Covid-19 et retour au local
Comme tous les entrepreneurs, la crise du Coronavirus a impacté Juliette et son équipe: “Le contact humain nous a énormément manqué. Discuter avec des artisans en visioconférence était difficile : ce ne sont pas des informaticiens, mais des créatifs. On s’est rendu compte à quel point le contact physique faisait partie de notre” souligne-t-elle. “On a aussi dû créer un e-shop rapidement pour contrebalancer la fermeture de la boutique physique et on a été accompagnés par le 1819”. Elle évoque aussi les points positifs d’un tel bouleversement : “Depuis qu’on a réouvert la boutique, on s’aperçoit qu’on attire un public plus local. Des habitants du quartier visitent la boutique, alors qu’avant, ils ne prenaient pas le temps, ou rentraient trop tard du travail. Les touristes de pays étrangers sont moins nombreux, mais on attire désormais des clients de pays limitrophes.”

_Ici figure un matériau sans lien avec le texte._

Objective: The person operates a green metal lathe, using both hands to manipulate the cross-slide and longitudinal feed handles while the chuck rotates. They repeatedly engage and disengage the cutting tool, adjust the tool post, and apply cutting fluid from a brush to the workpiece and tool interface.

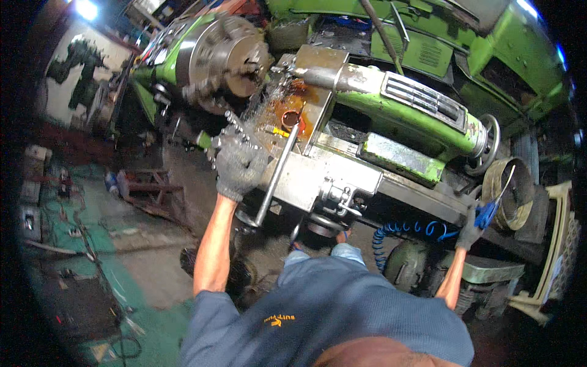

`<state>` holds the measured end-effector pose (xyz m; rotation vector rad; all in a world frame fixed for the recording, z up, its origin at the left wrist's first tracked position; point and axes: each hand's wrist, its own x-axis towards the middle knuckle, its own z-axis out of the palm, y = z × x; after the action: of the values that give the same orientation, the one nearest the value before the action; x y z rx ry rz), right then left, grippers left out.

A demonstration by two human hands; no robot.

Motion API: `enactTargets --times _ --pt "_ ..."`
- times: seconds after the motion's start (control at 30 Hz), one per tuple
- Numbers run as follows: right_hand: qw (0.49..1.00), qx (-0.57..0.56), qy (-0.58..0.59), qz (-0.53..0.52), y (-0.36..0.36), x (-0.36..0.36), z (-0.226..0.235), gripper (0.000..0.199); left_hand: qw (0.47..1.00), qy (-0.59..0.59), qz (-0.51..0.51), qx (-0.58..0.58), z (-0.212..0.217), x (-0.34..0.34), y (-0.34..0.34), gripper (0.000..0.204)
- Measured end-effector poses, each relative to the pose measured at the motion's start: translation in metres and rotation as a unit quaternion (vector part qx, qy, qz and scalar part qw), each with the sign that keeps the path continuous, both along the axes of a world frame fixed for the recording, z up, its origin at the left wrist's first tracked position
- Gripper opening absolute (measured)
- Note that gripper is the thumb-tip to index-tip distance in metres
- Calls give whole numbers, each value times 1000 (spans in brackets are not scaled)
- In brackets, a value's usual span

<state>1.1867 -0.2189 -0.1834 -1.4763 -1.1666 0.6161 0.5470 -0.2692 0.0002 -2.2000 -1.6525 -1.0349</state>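
Note:
My left hand (240, 166), in a grey glove, is closed at the front of a green lathe, beside its carriage (296, 177). Whatever its fingers grip is hidden. Close to it a long steel bar handle (276, 177) slants down across the carriage. Above stands the big round chuck (229, 61), its outer jaws blurred. Off to the right, my gloved right hand (469, 233) is wrapped round a blue air blow gun (487, 214) with a thin nozzle pointing up. A coiled blue hose (397, 229) runs leftward from the gun.
The tailstock (403, 98) with its handwheel (486, 144) sits right of the chuck. Brown fluid, metal chips and a small round cup (290, 119) lie on the carriage. A large metal ring (510, 192) stands by my right hand. A red metal frame (150, 189) rests on the left floor.

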Motion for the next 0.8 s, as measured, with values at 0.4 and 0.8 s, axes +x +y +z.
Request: enactTargets --times 0.4,0.8 --pt "862 -48 -373 340 121 -300 151 46 999 -12 45 -6 -9 -7 -2 28" --pt "743 6 -564 361 205 -446 160 38 997 -15 69 8 -25 -10 1 20"
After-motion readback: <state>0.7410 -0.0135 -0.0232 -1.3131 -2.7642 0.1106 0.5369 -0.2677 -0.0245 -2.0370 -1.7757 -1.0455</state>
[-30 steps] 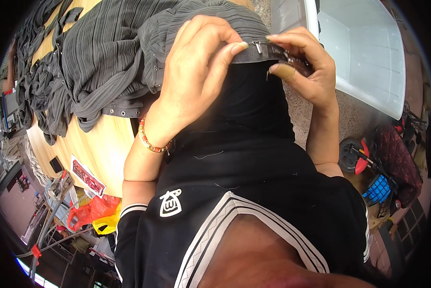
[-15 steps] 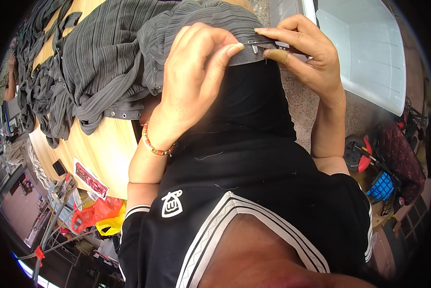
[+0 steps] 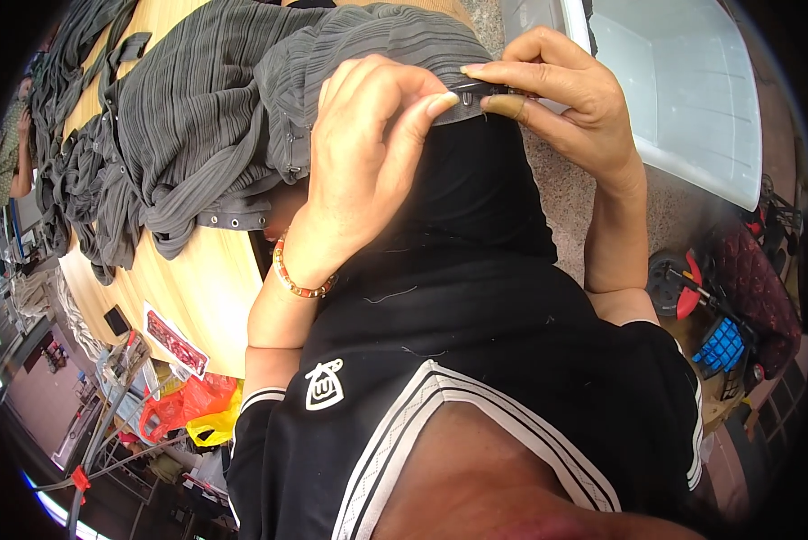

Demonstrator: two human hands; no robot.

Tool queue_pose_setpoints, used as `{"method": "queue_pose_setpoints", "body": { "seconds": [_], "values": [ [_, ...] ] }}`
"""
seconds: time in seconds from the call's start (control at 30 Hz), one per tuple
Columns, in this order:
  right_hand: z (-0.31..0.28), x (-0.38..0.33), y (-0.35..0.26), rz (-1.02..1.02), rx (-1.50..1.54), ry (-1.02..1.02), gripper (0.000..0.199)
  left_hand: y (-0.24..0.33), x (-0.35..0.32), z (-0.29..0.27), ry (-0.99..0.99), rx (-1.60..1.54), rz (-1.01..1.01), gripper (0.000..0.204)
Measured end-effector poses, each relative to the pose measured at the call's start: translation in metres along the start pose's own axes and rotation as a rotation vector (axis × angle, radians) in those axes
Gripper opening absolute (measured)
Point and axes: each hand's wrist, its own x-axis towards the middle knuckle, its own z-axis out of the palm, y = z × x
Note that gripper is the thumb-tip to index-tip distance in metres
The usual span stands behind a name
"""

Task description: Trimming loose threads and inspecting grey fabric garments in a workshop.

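A dark grey ribbed garment (image 3: 386, 31) lies across my lap, its smooth edge band (image 3: 458, 112) stretched between my hands. My left hand (image 3: 363, 144) is closed in a pinch at this band, thumb against the forefinger. On the right, my right hand (image 3: 570, 99) grips a slim dark object (image 3: 483, 87) between thumb and fingers, its tip close to my left thumb. A small metal fastener (image 3: 466, 99) shows on the band just below that object. The kind of the dark object cannot be made out, as the fingers partly cover it.
More grey ribbed garments (image 3: 188, 117) with eyelets lie heaped on the wooden table (image 3: 215, 279) at my left. A phone (image 3: 116, 319) and a red printed card (image 3: 176, 338) lie near its edge. At right stands a white plastic bin (image 3: 692, 99). Another person (image 3: 13, 153) is at far left.
The dark object in my right hand has shifted left, closer to my left thumb. My right hand has moved slightly left with it; the left keeps its pinch.
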Motion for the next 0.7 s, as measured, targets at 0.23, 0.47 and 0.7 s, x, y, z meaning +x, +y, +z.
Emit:
{"method": "queue_pose_setpoints", "body": {
  "seconds": [0.23, 0.47, 0.7],
  "values": [
    [-0.004, -0.01, 0.003, 0.063, 0.093, 0.059, 0.033, 0.003, -0.001, -0.007, -0.058, 0.05, 0.083, 0.009],
    [-0.006, -0.015, 0.003, 0.085, 0.106, 0.101, 0.034, 0.004, -0.003, -0.007, -0.034, 0.041, 0.151, 0.01],
    [0.0, -0.012, 0.001, 0.044, 0.161, 0.083, 0.037, 0.006, -0.005, -0.007, -0.011, 0.042, 0.138, 0.009]
  ]
}}
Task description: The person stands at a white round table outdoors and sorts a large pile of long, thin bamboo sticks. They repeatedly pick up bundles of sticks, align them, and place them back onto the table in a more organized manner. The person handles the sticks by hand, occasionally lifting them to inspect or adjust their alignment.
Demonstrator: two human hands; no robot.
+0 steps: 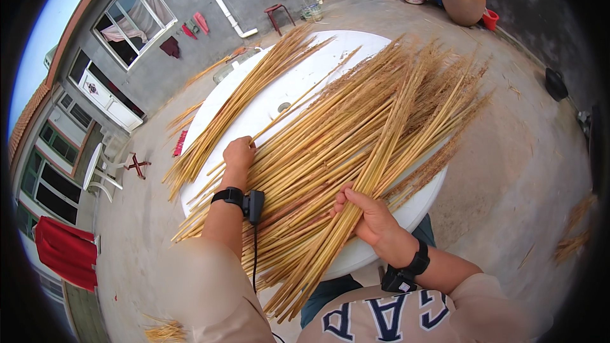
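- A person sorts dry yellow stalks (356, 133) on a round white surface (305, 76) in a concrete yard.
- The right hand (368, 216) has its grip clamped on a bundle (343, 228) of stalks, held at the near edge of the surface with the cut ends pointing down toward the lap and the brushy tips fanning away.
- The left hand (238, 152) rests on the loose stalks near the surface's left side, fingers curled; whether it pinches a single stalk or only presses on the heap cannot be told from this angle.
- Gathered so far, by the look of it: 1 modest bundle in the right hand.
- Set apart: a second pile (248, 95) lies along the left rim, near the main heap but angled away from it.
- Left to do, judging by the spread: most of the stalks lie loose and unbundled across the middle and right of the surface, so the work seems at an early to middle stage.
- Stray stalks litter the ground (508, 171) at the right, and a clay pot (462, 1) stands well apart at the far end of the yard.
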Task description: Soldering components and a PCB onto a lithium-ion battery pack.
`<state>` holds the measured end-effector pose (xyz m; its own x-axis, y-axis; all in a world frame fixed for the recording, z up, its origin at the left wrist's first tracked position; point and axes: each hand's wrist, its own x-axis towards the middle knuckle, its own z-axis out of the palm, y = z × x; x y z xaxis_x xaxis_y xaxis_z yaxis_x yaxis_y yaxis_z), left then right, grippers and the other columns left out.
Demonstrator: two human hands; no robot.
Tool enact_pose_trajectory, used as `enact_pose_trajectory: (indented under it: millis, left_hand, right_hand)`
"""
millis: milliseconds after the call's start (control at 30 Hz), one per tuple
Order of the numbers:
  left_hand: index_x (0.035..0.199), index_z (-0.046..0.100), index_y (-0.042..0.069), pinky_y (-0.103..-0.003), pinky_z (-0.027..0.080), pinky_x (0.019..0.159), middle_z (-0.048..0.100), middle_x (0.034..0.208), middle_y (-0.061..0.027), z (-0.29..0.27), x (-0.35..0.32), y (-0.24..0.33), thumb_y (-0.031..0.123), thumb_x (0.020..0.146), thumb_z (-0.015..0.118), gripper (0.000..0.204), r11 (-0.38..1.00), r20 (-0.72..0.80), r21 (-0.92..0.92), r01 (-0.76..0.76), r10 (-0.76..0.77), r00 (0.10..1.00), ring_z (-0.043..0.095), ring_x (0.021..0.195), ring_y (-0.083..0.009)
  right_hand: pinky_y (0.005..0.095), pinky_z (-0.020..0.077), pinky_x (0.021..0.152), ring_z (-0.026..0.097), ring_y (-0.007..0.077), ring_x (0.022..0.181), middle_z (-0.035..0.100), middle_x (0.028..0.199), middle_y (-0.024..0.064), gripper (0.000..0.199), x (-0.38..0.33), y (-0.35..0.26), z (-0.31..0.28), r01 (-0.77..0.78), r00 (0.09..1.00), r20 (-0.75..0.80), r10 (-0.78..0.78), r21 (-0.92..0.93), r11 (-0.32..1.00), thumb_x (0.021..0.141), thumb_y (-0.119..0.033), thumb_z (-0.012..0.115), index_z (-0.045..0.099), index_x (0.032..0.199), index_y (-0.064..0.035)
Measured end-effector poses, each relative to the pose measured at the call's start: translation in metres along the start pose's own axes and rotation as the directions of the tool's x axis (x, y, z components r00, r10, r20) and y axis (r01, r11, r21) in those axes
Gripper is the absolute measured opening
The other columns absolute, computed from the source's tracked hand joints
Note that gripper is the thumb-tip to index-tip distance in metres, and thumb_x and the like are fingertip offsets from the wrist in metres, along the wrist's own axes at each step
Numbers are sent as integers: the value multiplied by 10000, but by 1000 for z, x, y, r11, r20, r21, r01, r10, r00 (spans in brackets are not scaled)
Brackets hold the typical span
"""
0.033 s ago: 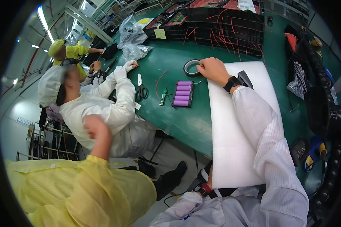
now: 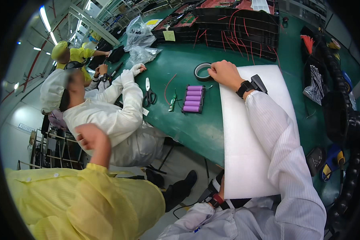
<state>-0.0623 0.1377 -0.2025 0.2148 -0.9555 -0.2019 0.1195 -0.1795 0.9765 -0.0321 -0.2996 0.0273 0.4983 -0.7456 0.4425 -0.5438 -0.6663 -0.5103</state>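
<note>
My right hand [image 2: 227, 75] rests at the far left corner of a white foam sheet [image 2: 252, 160], its fingers curled in loosely. The fingertips are beside a roll of black tape [image 2: 197, 76] and seem to hold nothing. Most of my left hand [image 2: 222, 188] is hidden by the near left edge of the foam, so its fingers do not show. Left of the foam, a pack of purple cylindrical cells [image 2: 193, 99] lies on the green table [image 2: 204, 132]. Next to it lie a small green circuit board [image 2: 172, 105] and a red wire [image 2: 167, 89].
Scissors [image 2: 149, 96] lie near a co-worker in white [image 2: 104, 112]. A person in yellow [image 2: 88, 200] stands close on my left, one hand [image 2: 94, 140] raised. Black bins [image 2: 236, 32] with red wires stand at the back; a black flexible hose [image 2: 348, 128] runs along the right.
The raised hand of the person in yellow has moved left and slightly down. My own hands and the things on the table have stayed put.
</note>
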Motion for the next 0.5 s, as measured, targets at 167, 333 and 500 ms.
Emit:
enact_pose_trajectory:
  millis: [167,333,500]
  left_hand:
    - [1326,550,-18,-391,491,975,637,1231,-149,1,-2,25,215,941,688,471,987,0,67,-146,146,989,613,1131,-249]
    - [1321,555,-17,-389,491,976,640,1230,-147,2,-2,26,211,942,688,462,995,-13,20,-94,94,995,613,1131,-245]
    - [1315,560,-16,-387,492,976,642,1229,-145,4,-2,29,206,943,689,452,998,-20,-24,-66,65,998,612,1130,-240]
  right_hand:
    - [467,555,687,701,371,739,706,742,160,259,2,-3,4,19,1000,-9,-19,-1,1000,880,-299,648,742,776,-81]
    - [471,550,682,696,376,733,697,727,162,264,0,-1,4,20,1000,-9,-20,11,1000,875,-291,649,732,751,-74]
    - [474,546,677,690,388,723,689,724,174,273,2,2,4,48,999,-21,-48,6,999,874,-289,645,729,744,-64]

L’entrepreneuriat au féminin
Orybany fait partie des success-stories bruxelloises, mais Juliette a tout de même dû affronter des obstacles. Maman d’une fillette de deux ans et demi, elle s’est notamment battue contre un cancer du sein, en 2019. Elle a aussi eu des difficultés à trouver des subsides pour financer son projet, ainsi qu’à trouver une visibilité médiatique, à ses débuts. “En tant que femme, c’est plus difficile de trouver des financements, car les décisions sont encore trop souvent prises par des hommes” regrette-t-elle. Des hommes encore en majorité qui ne connaissent pas toujours la réalité de la vie d’une femme/maman/entrepreneure, ni du terrain entrepreneurial. Chez Orybany, 95 % des créateurs sont des créatrices. Pourtant, les femmes ont tout pour être de bonnes cheffes d’entreprise : “Elles ont moins peur de prendre des risques. Leur cœur oriente leurs décisions, elles développent leur produit en s’inspirant des besoins qu’elles ont finement constatés. C’est ça qui leur donne l’audace de se lancer et d’avoir la patience d’attendre des résultats probants. Pour moi, si un projet vous tient à cœur : tentez votre chance, on n’a qu’une vie.”